* _WHAT YOU NEED TO DO_
Take the entries below and print only the lines from the one with "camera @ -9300" through the one with "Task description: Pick", exactly as they stand, both ends included.
** RECORDS SHOWN follows **
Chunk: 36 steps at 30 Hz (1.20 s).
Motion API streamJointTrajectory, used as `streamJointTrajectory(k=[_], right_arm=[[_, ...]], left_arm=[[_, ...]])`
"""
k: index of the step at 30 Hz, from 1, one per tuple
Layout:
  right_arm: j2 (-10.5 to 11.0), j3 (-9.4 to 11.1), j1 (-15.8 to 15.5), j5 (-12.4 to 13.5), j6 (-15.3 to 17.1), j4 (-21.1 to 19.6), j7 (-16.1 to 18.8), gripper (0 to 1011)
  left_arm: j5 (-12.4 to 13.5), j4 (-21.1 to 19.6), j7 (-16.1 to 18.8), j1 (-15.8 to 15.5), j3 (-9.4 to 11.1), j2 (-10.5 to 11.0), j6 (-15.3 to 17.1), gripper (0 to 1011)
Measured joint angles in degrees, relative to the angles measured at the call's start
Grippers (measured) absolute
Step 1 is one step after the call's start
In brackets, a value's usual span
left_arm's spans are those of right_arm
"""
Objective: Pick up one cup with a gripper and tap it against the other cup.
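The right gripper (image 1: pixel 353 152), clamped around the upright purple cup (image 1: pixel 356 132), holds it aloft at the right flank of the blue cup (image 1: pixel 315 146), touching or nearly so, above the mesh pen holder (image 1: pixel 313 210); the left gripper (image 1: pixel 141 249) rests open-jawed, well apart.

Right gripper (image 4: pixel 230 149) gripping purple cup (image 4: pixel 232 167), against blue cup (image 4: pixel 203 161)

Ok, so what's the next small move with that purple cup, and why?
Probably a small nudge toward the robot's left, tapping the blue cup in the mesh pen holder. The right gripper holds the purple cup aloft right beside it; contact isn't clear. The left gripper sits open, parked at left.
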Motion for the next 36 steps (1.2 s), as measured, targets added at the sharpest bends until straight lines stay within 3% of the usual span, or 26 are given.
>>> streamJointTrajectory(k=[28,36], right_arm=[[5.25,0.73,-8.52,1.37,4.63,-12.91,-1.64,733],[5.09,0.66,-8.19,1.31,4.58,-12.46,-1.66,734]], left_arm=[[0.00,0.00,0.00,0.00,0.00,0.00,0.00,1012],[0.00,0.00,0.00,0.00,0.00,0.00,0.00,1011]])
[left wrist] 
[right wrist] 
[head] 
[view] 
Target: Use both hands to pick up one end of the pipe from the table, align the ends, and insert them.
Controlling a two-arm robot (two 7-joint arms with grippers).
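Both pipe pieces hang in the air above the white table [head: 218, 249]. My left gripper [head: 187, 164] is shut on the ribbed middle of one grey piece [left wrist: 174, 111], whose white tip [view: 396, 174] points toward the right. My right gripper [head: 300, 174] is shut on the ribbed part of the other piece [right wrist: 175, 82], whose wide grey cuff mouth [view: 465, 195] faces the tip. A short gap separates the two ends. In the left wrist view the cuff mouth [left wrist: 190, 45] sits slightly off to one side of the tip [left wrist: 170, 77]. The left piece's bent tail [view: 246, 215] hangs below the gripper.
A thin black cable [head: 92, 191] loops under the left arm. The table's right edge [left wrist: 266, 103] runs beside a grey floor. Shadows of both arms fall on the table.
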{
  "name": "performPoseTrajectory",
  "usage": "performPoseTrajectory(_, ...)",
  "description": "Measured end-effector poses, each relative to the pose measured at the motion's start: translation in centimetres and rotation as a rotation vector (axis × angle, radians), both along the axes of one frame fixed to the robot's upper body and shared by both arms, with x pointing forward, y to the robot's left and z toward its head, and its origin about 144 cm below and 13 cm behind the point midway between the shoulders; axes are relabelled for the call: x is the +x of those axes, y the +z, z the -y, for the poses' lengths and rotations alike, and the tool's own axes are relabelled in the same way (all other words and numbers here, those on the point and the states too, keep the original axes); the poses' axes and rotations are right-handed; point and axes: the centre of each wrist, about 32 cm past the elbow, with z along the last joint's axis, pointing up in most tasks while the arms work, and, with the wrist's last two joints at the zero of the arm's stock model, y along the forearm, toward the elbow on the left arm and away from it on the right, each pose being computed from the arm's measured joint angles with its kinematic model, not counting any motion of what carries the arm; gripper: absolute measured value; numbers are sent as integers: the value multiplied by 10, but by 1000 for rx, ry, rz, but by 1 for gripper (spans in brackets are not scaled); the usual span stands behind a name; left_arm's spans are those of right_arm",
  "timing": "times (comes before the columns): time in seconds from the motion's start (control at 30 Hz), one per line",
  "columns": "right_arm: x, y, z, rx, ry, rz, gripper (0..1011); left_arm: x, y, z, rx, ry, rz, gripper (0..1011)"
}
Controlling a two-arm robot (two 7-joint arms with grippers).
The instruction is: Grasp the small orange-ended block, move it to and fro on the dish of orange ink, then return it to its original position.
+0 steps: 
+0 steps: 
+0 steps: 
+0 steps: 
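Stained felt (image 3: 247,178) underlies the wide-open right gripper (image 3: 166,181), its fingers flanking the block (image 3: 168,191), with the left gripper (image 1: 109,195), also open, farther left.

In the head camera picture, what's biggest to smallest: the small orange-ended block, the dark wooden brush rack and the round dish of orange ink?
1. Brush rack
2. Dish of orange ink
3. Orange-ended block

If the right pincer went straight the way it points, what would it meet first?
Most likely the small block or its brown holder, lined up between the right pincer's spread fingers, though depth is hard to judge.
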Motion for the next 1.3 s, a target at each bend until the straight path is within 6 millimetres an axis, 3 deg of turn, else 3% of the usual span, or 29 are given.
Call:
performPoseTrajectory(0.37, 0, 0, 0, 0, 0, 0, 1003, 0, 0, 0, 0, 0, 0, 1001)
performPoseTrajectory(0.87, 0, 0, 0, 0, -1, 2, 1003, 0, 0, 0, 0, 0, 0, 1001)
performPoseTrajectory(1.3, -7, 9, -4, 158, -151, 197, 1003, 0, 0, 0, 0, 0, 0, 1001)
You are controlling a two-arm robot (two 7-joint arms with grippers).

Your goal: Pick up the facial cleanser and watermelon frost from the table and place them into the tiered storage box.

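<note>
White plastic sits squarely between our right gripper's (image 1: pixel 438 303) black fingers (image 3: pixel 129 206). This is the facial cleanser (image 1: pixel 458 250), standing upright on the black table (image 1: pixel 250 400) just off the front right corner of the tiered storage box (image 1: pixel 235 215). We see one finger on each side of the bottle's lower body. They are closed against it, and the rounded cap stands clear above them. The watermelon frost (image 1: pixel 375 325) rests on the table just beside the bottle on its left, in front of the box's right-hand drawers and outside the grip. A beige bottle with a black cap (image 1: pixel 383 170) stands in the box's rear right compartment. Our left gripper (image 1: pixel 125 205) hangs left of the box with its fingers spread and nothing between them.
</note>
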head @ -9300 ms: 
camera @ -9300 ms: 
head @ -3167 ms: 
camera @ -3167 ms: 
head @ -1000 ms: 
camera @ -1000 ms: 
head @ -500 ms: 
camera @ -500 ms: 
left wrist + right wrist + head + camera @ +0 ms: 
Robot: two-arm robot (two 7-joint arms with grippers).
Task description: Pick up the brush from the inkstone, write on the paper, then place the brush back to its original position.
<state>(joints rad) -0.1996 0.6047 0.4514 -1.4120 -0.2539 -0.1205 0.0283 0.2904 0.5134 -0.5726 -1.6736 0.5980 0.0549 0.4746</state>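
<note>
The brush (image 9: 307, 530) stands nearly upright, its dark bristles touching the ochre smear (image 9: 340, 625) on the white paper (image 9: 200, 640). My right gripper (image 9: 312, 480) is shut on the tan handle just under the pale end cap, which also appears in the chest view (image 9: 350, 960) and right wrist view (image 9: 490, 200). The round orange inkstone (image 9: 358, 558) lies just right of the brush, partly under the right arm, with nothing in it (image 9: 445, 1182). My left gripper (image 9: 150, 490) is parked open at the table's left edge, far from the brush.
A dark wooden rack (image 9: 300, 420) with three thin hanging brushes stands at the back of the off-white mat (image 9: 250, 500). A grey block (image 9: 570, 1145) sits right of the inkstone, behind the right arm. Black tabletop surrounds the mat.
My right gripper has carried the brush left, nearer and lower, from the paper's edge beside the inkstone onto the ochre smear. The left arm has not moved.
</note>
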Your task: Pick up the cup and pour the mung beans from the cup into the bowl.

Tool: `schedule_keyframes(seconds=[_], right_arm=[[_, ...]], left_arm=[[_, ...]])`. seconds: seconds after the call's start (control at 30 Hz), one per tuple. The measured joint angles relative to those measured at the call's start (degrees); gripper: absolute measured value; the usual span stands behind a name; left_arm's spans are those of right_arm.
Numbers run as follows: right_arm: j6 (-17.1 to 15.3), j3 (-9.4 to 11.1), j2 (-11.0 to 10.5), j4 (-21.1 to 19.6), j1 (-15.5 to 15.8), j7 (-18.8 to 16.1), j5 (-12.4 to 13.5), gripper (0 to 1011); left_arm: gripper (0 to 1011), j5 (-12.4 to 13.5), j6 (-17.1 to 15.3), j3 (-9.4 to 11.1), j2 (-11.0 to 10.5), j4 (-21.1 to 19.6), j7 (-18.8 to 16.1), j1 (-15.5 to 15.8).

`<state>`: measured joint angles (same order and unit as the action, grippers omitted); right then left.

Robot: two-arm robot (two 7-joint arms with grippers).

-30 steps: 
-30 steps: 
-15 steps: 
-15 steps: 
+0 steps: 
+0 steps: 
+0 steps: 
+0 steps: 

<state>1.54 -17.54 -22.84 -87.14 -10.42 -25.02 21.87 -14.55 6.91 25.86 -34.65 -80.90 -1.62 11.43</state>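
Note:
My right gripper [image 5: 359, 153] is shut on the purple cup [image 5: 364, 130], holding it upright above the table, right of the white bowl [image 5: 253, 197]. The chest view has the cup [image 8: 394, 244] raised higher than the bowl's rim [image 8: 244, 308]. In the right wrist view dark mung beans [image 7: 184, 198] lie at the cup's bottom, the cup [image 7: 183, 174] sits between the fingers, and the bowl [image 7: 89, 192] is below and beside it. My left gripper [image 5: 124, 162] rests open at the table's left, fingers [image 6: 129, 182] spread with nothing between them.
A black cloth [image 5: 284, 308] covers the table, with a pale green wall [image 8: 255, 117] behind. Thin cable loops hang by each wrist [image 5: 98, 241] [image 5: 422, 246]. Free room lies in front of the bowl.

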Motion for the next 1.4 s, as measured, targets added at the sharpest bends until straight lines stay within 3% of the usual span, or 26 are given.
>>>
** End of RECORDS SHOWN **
* _RESPONSE BELOW_
camera @ -9300 ms: 
head @ -3167 ms: 
camera @ -3167 ms: 
head @ -1000 ms: 
camera @ -1000 ms: 
head @ -500 ms: 
camera @ -500 ms: 
left wrist + right wrist + head + camera @ +0 ms: 
Robot: two-arm robot (two 7-joint arms with grippers).
Task description: Pick up the brush from the inkstone, write on the paper, then place the brush back to its original position.

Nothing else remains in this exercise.